Hasilnya kata Frontier, izin eksploitasi pasir di pesisir pantai itu diterbitkan pada Oktober 2015, sedangkan pengambilan pasir sudah dimulai sejak September 2015.

"Hampir setengah hektare hutan mangrove sudah dijadikan penambangan pasir, padahal mangrove pesisir sangat penting untuk pertahanan pulau" katanya menambahkan.

Menanggapi permasalahan yang disampaikan warga tersebut, Direktur Yayasan Ulayat Bengkulu Martian mengatakan bahwa Pulau Enggano adalah pulau yang rentan terhadap segala bentuk eksploitasi.

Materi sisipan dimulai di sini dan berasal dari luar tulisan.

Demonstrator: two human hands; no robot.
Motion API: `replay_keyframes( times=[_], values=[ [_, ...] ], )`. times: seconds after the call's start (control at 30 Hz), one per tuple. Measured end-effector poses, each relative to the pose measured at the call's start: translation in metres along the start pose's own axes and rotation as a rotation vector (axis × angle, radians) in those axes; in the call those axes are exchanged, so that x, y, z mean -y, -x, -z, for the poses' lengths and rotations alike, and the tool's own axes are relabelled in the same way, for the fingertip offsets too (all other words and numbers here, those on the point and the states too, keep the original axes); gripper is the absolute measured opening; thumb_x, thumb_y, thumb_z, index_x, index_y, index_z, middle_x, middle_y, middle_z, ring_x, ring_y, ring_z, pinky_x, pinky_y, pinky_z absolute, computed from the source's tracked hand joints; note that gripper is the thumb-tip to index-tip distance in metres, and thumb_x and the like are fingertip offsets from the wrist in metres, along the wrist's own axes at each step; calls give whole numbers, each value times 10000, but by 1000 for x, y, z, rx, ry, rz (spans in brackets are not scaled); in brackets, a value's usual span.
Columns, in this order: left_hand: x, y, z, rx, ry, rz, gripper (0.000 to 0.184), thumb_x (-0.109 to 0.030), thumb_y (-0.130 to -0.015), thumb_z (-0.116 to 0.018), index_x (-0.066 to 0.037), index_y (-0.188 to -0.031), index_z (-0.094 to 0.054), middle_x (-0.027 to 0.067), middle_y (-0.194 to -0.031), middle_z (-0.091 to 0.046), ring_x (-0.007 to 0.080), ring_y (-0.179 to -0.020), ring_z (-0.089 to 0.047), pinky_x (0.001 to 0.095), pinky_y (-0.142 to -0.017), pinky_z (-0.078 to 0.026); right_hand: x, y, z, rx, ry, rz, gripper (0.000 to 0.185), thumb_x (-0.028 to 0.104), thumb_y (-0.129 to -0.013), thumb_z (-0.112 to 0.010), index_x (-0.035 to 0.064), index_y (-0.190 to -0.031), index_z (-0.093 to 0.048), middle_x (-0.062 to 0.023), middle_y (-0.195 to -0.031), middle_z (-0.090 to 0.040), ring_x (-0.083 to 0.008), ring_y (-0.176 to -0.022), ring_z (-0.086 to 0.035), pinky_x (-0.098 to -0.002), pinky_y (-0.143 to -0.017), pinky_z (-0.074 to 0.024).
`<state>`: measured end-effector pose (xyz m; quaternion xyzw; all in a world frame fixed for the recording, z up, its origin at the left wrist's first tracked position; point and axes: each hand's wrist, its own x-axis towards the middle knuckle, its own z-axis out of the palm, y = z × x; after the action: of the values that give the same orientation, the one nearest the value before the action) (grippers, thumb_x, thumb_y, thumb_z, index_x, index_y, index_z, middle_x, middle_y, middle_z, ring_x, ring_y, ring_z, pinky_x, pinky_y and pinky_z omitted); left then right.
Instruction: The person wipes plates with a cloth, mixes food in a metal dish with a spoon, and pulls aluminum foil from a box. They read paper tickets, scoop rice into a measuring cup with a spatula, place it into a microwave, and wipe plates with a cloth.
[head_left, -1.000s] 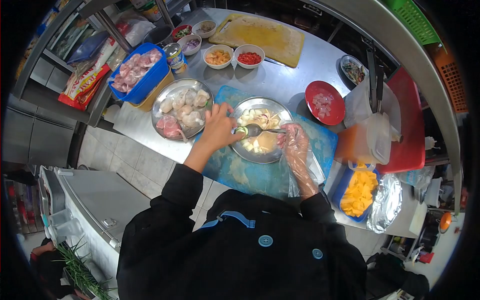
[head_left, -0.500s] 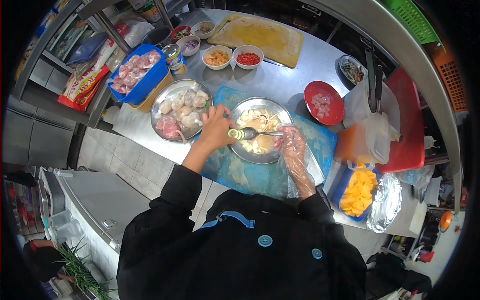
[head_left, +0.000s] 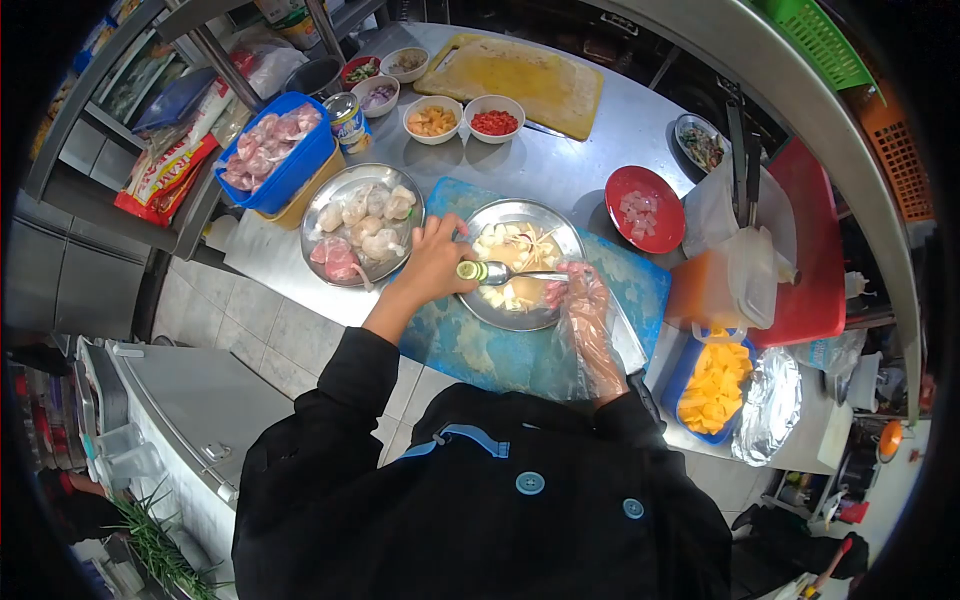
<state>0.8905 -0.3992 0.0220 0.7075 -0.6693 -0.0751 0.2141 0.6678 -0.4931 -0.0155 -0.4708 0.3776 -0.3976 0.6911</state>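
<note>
A person in black sleeves stands at a metal counter, seen from above. Their bare left hand (head_left: 435, 262) is at the left side of a round metal plate (head_left: 502, 319), thumb on the near side, fingers spread toward the far side; it appears to hold a small, pale green piece (head_left: 468, 270) between them, though how firmly cannot be made out. The right hand (head_left: 585, 295), in a clear plastic glove, is closed around the handle of a metal spoon (head_left: 497, 273). The relation that matters lies between the two hands: the spoon stretches left to right above the plate, its handle end at the right hand and its bowl to the left, just against or beside the green piece. The piece is thus left of the right-hand grip, roughly in line with the spoon, and the left hand is much the nearer to it. The green piece sits over the plate's left rim. Beneath the spoon, the plate holds pale chopped pieces and thin strips. The plate rests on a blue cutting board (head_left: 470, 355), with a knife (head_left: 625, 345) at the board's near right. Left of the left hand is a second metal plate (head_left: 335, 190) of raw-looking meat pieces.
</note>
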Motion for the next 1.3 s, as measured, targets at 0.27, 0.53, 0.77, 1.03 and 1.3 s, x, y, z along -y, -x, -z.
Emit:
replay_keyframes(
  times=[0.27,0.53,0.77,1.03,1.3],
  values=[
    [-11,-6,7,-11,104,-16,397,-247,-537,-807,-110,-891,-691,42,-1071,-446,260,-978,-397,381,-824,-311,3,2,4,-76,-53,-20,308,306,-901,-536,0,-941,-531,-155,-699,-623,-155,-513,-588,-245,-430,-450],
    [-49,-27,44,-479,110,-58,384,-258,-579,-805,-93,-900,-674,85,-993,-493,268,-908,-455,375,-820,-341,58,51,44,-221,-275,30,343,337,-878,-569,3,-951,-533,-117,-696,-616,-144,-562,-580,-248,-504,-453],
    [-117,-37,4,196,54,-248,238,-165,-570,-787,-74,-738,-644,81,-908,-489,276,-938,-440,414,-852,-333,109,204,143,-612,-447,192,304,341,-875,-570,47,-948,-553,-95,-695,-613,-108,-534,-546,-223,-504,-433],
    [-361,12,-50,434,256,-788,242,-153,-648,-740,-100,-863,-641,71,-888,-498,263,-946,-446,375,-856,-329,125,493,241,-1552,-409,605,284,290,-894,-547,15,-964,-560,-81,-685,-607,-94,-522,-541,-189,-464,-406],
    [-589,165,-117,715,343,-1287,258,-195,-662,-739,-94,-881,-648,66,-990,-493,266,-975,-422,386,-847,-307,81,781,330,-1953,-222,890,240,225,-907,-510,-7,-940,-560,-87,-640,-573,-118,-488,-533,-228,-453,-464]
  ],
)
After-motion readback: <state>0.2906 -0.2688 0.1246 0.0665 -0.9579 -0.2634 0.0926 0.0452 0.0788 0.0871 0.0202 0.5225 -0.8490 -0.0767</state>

"Tanpa aktivitas merusak saja wilayah daratan pulau terus menyusut, apalagi diperparah dengan pengerukan pasir di pesisir," katanya.

Sementara Koordinator Forum Pengurangan Risiko Bencana (PRB) Bengakulu, Ali Akbar menambahkan penambangan pasir telah melanggar beberapa aturan masyarakat adat setempat dan mengancam kelestarian pulau berjarak 106 mil laut dari Kota Bengkulu itu.

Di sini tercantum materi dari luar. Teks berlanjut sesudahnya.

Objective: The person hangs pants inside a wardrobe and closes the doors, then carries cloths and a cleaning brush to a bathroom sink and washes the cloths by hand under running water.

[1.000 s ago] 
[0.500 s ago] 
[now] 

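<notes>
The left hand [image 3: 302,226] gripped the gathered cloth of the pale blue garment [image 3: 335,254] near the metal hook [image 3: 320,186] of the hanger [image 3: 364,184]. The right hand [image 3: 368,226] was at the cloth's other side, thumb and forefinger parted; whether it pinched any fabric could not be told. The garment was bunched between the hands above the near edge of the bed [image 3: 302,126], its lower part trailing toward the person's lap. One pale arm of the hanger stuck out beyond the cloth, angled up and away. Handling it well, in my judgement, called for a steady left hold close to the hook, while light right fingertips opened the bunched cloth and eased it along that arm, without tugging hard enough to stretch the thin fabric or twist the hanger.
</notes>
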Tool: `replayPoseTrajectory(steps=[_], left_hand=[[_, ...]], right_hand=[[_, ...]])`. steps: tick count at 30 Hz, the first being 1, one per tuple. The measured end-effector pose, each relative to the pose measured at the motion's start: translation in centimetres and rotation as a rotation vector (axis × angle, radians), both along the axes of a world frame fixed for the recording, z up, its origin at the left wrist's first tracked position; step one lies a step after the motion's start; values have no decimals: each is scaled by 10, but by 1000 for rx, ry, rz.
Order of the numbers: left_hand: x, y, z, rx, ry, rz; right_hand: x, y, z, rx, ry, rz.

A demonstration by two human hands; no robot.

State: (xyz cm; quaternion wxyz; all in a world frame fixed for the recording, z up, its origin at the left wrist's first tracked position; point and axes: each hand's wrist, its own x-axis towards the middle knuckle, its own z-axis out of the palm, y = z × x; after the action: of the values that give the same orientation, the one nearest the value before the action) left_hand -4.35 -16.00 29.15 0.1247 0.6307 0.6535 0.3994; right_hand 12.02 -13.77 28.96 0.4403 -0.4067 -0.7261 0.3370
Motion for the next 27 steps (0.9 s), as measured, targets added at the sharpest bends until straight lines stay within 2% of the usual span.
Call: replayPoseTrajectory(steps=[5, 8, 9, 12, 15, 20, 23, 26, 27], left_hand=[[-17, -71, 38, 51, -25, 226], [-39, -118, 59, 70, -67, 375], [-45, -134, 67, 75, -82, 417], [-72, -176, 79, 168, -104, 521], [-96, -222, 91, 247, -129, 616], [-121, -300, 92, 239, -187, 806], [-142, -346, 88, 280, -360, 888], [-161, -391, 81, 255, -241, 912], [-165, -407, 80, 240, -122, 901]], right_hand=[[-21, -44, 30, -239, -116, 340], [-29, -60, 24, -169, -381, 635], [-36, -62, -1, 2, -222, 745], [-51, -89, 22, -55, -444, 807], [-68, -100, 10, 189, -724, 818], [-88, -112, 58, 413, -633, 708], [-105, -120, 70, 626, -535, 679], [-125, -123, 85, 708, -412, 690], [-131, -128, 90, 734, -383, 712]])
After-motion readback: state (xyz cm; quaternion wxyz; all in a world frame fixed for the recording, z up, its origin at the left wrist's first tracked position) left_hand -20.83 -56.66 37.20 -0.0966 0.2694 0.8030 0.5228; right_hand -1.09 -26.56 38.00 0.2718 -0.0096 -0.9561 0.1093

Pelanggaran pertama adalah menabrak kesepakatan masyarakat adat tentang perlindungan pulau dengan menyepakati pengadaan material proyek dengan nilai lebih Rp500 juta harus didatangkan dari luar pulau.

Kedua, penambangan pasir di pesisir tersebut juga telah merusak ekosistem mangrove yang berfungsi sebagai "green belt" atau sabuk hijau untuk melindungi pesisir dari gelombang tinggi yang dapat mengikis daratan pulau.

"Karena itu pihak yang melegalkan pengambilan pasir harus mencabut izin itu demi keselamatan pulau sekaligus keselamatan ribuan warga yang mendiami pulau itu," katanya.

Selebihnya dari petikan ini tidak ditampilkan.